Capacities and Hella Overprovisioning

SandForce’s attention is focused on the enterprise, which makes sense given that’s where the money is. As a result, its drives are aimed at enterprise capacity points. The first products you’ll see based on SandForce will be 50, 100, 200 and 400GB capacity points. That’s in GB, in terms of user space it’s 46.6 GiB, 93.1GiB, 186.3GiB and 372.5GiB.

On top of the ~7% spare area you get from the GB to GiB conversion, SandForce specifies an additional 20% flash be set aside for spare area. The table below sums up the relationship between total flash, advertised capacity and user capacity on these four drives:

Advertised Capacity Total Flash User Space
50GB 64GB 46.6GB
100GB 128GB 93.1GB
200GB 256GB 186.3GB
400GB 512GB 372.5GB

 

This is more spare area than even Intel sets aside on its enterprise X25-E drive. It makes sense when you consider that SandForce does have to store more data in its spare area (all of that DuraWrite and RAISE redundancy stuff).

Dedicating almost a third of the flash capacity to spare area is bound to improve performance, but also seriously screw up costs. That doesn’t really matter for the enterprise market (who’s going to complain about a $1500 drive vs. a $1000 drive?), but for the client space it’s a much bigger problem. Desktop and notebook buyers are much more price sensitive. This is where SandForce’s partners will need to use cheaper/lower grade NAND flash to stay competitive, at least in the client space. Let’s hope SandForce’s redundancy and error correction technology actually works.
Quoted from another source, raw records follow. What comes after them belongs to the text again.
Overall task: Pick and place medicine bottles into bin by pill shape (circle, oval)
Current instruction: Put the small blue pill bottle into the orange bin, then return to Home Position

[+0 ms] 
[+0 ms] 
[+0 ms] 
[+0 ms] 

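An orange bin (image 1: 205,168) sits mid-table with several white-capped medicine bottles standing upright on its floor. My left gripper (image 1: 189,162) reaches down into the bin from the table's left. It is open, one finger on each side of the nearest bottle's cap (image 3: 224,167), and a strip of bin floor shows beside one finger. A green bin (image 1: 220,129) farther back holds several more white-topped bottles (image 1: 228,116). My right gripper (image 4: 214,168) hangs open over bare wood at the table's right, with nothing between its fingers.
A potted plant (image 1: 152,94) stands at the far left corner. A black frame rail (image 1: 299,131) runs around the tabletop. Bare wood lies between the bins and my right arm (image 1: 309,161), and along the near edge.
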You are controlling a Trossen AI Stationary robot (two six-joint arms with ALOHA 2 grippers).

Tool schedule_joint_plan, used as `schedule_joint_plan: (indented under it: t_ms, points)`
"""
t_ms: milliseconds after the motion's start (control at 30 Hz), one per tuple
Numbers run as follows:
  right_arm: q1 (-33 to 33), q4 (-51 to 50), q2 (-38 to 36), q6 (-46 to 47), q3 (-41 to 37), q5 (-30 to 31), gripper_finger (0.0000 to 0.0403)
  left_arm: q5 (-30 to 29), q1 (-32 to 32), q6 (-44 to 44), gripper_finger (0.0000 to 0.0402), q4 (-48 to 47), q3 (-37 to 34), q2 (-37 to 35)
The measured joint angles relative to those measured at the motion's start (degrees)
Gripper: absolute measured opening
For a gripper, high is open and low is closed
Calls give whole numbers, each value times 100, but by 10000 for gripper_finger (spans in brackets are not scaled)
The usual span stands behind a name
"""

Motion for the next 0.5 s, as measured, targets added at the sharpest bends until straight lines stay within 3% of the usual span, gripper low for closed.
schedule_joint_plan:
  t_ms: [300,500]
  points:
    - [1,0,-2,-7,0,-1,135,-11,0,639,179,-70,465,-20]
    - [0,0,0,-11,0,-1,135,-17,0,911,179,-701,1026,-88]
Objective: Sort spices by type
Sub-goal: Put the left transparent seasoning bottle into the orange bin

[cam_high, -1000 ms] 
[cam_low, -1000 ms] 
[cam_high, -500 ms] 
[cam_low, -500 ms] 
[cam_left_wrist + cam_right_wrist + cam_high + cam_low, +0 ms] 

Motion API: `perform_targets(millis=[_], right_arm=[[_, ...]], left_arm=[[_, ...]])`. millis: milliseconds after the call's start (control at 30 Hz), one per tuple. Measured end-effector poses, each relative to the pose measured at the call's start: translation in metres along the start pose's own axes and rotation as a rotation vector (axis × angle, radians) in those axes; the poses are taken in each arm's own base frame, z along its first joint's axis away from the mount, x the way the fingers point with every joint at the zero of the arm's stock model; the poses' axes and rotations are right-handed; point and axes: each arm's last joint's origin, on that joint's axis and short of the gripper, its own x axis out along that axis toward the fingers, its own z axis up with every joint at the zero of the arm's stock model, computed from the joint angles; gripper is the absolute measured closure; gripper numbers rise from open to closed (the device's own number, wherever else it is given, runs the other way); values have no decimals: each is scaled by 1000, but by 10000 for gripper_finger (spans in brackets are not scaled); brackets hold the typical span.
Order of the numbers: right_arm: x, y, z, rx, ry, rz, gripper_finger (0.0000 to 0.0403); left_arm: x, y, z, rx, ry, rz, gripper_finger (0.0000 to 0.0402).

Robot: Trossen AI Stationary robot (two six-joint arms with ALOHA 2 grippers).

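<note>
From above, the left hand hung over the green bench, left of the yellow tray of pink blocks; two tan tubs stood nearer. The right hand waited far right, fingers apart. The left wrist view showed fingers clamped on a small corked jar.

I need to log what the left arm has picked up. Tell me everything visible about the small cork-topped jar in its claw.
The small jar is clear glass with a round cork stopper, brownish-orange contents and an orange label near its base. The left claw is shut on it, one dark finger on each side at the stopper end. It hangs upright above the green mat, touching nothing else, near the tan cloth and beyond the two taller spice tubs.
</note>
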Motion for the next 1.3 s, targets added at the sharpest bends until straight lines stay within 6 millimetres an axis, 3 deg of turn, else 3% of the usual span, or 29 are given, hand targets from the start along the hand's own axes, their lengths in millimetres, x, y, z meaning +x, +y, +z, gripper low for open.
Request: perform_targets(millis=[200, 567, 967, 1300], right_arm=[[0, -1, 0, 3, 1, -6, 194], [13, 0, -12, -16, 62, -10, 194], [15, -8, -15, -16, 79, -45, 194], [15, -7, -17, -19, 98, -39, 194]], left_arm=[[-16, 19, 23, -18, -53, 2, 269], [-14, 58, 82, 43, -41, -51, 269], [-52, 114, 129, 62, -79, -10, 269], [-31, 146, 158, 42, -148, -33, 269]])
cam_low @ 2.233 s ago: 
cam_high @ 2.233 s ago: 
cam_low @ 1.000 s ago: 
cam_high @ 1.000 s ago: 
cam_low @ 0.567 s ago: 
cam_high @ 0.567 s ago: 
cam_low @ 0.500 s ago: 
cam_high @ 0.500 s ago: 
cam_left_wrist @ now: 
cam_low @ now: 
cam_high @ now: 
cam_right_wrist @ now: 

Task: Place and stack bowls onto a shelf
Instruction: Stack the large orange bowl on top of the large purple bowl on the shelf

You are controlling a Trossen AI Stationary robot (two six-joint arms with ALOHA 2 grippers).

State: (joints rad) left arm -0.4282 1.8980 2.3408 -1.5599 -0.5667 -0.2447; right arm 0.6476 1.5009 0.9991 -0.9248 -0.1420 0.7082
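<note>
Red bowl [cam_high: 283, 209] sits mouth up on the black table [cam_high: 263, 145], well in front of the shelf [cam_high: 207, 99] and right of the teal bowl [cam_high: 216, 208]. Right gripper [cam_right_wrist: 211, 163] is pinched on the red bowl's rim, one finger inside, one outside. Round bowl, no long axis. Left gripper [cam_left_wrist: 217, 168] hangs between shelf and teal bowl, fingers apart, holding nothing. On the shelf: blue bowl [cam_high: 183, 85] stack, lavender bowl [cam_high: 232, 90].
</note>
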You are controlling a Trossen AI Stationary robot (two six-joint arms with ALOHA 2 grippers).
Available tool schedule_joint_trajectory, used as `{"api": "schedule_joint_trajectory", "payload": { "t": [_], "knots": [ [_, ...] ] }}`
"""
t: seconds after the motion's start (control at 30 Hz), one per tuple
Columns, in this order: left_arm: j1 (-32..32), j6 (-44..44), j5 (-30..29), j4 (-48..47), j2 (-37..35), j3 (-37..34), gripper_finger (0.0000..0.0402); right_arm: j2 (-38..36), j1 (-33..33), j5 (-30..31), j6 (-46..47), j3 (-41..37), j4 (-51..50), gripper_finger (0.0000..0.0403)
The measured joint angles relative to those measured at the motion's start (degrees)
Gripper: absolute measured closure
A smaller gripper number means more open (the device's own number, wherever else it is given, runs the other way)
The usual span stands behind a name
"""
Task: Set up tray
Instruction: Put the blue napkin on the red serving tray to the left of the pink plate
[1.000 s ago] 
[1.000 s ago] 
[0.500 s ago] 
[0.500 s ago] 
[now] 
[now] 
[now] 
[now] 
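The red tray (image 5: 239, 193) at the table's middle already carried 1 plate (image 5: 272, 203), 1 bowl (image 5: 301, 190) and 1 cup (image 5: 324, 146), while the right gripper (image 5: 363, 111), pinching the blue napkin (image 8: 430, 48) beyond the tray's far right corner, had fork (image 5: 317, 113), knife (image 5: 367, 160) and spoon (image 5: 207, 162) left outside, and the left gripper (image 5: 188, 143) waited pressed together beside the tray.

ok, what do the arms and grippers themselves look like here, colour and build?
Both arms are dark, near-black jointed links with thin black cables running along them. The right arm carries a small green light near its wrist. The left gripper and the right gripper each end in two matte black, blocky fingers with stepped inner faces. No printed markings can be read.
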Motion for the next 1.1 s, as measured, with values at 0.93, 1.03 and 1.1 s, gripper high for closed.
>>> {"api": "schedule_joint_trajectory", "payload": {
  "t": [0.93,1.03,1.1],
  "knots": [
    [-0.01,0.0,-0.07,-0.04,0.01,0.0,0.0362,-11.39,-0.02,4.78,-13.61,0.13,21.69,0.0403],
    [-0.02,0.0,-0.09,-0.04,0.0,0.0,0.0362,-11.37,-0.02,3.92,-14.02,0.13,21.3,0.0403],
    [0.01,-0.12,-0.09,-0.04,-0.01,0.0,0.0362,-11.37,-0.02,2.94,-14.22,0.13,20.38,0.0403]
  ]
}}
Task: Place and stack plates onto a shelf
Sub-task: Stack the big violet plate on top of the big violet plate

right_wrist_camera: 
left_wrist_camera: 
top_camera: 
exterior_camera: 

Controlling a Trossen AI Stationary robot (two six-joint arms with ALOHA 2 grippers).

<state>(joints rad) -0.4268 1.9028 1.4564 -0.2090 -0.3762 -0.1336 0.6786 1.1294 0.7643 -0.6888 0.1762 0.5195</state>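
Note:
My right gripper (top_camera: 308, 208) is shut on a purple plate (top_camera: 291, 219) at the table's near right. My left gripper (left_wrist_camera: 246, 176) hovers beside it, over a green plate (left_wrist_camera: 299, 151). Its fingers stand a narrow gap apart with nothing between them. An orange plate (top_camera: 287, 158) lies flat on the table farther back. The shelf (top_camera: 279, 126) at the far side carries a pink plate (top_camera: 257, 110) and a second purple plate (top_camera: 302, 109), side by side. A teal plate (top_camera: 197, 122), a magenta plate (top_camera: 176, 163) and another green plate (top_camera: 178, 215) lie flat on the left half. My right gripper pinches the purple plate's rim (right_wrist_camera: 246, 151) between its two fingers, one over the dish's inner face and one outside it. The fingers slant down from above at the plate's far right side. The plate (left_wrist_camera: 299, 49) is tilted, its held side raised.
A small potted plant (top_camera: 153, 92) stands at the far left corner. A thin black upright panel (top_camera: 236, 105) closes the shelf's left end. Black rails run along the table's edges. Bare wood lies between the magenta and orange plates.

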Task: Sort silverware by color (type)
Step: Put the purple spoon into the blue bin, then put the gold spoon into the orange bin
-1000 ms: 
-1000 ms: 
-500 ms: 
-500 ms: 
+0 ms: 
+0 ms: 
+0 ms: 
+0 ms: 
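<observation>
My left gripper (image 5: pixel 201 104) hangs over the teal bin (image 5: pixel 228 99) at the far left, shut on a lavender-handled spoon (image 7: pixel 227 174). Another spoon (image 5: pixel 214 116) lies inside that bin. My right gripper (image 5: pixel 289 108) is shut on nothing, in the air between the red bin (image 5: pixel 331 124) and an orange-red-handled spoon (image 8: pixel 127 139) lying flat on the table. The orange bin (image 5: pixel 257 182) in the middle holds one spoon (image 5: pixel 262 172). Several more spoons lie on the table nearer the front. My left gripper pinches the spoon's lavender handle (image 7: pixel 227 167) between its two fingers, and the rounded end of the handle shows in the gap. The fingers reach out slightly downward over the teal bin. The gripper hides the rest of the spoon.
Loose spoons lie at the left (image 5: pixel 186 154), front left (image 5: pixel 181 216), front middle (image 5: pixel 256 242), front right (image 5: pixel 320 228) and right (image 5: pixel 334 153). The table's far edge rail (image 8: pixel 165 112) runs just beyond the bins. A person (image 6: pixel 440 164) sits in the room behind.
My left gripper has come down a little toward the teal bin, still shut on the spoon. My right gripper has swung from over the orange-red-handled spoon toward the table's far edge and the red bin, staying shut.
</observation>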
There’s another solution for client drives. We’re getting these odd capacity points today because the majority of SF’s work was on enterprise technology, the client version of the firmware with less spare area is just further behind. We’ll eventually see 60GB, 120GB, 240GB and 480GB drives. Consult the helpful table below for the lowdown:

Advertised Capacity Total Flash User Space
60GB 64GB 55.9GB
120GB 128GB 111.8GB
240GB 256GB 223.5GB
480GB 512GB 447.0GB

 

That’s nearly 13% spare area on a consumer drive! Almost twice what Intel sets aside. SandForce believes this is the unavoidable direction all SSDs are headed in. Intel would definitely benefit from nearly twice the spare area, but how much more you willing to pay for a faster SSD? It would seem that SandForce’s conclusion only works if you can lower the cost of flash (possibly by going with cheaper NAND).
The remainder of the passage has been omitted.